Had a fight with hubby..whattodo..?
Hi all..I have been staying at my mom z place for the past 10 days..just came to visit her and its been two days since i fought with my hubby..The issue is his family .They dont behave well with me.I told him this and he did agree that i m right but wenevr i brought this topic back he would change it immediately..My point is that if he does realise that i m not fairly treated ,why dont he be a man and stand up for me..But he would still not say anything to them..I called him useless and told him that as a husband he should protect me ..That was the last time we spoke. It was 2days back.I havent spoken/msged him post that arguement..neither has he..
What do i make of it ? Should i just ignore the arguement and talk to him normally but that would only mean that in future he would again do nothing to protect me form his familyz behaviour..so so confused and sad..Help !
- 7 years agoBest Answer
The thing about marriage is compromise. The battle you are fighting also is the fact that the key word is "his family". Maybe he is afraid of confronting his family and do not want to stir up any issues with them. You guys need to talk about it and you need to continue to express how you feel about the situation. Yes, the bible says that once you are married a husband is supposed to leave his family and cleave to his wife. However, some men still do not have a clue about how to be the "man" and protect his wife. You both can come to a compromise by you not visiting his family especially if you feel you are being disrespected around them. The key is to communicate!!! Good Luck Sweetheart!
Hugs & Kisses ;-)
- historyLv 77 years ago
dear, I'm sorry you feel the way that you do and that it has become so intense for you that you resorted to calling your husband useless and want to dictate how he should behave on your behalf. Hopefully, your mother is helping you in your confusion and sadness. Did her marriage hold? Or was there a divorce between your parents?

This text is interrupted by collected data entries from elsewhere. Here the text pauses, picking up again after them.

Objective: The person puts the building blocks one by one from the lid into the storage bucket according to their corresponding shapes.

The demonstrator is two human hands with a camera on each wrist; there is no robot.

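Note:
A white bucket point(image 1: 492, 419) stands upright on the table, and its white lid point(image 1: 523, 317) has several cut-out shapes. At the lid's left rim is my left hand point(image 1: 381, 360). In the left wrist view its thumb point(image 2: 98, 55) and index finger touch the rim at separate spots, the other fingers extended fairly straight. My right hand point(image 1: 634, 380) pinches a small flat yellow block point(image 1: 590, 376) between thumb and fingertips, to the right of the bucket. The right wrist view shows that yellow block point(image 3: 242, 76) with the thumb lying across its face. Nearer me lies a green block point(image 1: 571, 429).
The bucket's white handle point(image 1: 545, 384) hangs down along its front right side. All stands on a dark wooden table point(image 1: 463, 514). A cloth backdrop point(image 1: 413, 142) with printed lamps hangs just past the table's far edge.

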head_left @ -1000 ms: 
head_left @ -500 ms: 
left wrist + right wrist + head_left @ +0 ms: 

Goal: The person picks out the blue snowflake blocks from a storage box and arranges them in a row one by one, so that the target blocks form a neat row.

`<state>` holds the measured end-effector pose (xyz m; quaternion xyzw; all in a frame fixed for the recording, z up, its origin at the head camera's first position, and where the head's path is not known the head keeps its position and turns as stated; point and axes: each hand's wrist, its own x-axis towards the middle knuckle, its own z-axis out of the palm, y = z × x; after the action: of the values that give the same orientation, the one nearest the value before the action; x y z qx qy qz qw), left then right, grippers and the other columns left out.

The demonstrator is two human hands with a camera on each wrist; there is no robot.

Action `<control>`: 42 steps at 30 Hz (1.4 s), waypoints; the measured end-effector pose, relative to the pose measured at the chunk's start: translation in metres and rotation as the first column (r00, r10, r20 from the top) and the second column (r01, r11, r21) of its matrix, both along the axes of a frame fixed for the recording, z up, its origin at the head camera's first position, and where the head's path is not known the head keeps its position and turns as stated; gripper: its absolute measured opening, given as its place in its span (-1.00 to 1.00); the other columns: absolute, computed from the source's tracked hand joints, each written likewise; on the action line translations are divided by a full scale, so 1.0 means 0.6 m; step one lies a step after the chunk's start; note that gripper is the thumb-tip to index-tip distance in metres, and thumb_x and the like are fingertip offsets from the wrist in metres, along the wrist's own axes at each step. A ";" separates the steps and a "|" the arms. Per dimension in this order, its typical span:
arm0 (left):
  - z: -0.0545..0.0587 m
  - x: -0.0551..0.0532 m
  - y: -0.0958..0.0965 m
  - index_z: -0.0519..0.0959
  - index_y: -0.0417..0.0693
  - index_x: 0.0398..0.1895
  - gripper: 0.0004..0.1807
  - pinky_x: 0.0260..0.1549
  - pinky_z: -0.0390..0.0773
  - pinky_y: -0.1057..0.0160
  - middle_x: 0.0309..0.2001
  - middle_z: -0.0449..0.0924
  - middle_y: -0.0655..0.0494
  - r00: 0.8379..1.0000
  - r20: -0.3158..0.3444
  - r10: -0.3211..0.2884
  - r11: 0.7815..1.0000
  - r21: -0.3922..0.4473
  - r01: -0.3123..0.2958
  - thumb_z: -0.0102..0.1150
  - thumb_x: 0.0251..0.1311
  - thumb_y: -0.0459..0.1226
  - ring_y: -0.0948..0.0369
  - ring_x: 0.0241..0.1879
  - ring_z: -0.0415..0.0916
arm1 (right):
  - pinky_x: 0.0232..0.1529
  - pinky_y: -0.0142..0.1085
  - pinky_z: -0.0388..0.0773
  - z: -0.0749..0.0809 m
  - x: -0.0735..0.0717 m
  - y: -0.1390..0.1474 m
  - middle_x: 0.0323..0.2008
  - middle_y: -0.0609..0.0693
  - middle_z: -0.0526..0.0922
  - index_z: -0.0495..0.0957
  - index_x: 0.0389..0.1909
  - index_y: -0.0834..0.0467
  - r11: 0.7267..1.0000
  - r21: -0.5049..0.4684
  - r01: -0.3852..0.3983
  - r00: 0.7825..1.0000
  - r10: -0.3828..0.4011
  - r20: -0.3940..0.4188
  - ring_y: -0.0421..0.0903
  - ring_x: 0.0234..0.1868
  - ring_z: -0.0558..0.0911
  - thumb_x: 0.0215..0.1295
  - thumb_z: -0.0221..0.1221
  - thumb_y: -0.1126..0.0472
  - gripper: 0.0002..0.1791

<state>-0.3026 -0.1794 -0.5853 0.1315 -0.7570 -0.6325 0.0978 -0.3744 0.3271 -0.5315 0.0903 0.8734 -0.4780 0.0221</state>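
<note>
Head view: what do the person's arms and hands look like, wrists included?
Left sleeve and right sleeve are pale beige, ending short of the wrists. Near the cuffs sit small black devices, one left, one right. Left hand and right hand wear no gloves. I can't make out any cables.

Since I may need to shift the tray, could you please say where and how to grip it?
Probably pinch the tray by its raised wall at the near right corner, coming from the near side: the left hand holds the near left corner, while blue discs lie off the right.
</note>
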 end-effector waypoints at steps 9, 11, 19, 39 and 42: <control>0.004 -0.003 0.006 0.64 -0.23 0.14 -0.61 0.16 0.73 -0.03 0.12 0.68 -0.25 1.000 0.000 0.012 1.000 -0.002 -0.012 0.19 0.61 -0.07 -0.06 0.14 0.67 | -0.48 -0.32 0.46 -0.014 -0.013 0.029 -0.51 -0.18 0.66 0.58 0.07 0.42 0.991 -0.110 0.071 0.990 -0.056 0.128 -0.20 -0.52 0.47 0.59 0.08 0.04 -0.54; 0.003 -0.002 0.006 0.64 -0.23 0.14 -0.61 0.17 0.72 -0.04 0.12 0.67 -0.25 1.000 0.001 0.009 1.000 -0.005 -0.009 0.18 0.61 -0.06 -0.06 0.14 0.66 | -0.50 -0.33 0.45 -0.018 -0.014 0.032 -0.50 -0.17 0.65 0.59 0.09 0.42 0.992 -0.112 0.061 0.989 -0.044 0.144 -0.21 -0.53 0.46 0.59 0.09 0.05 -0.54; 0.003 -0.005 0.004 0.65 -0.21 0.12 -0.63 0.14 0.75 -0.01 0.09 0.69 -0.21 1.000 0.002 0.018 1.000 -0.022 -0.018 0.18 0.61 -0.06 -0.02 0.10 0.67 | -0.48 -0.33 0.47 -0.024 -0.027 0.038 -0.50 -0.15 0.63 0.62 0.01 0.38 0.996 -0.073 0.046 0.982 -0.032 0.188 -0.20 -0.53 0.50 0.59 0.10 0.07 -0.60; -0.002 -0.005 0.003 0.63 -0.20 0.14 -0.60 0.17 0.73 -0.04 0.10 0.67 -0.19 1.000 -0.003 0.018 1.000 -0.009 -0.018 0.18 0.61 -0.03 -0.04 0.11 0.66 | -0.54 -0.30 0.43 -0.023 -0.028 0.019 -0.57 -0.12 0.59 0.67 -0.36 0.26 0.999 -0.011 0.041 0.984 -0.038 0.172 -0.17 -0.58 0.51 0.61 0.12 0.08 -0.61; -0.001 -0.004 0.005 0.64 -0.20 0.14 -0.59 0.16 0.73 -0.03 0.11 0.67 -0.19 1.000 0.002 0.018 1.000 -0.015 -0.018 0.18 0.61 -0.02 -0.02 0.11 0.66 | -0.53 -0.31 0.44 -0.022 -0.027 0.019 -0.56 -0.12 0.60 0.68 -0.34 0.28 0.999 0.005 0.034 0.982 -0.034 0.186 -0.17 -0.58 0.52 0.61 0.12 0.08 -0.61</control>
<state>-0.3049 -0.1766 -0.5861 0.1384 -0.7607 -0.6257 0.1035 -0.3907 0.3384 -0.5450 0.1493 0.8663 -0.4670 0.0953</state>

Unfortunately, since you have shared no details of this turn of events, it isn't possible to counseling you on it because we've no facts to sort through. We've no idea what you think being treated fairly means. Or why.
It sounds like, while"visiting" your Mom, you got in an enormous fight with your husband over the phone? Flaring tempers and accusations and furry and mistrust? Yeah. Those phone fights are not about communication. Clearly, on a more mature level, this needs to be discussed again but not over the phone.
Are people chasing you with knives or what?
- TooNice88Lv 57 years ago
My best friend is going through this as well. She left her hubby for a few days bc she's fed up with it. His family gangs up on her and treats her like she's nothing to them. As far as you and what to do about this with your husband, tell him point blank how you feel and what you want him to do about it. But when one of them miss treats you stand your ground and don't allow them to treat you unfairly. (Easier said than done I know) They will be upset for a minute but they'll get over it.Source(s): It's deff. frustrating and degrading when someone that's suposed to stick up for you and protect you doesn't. Whatever you do I sure hope it all works out.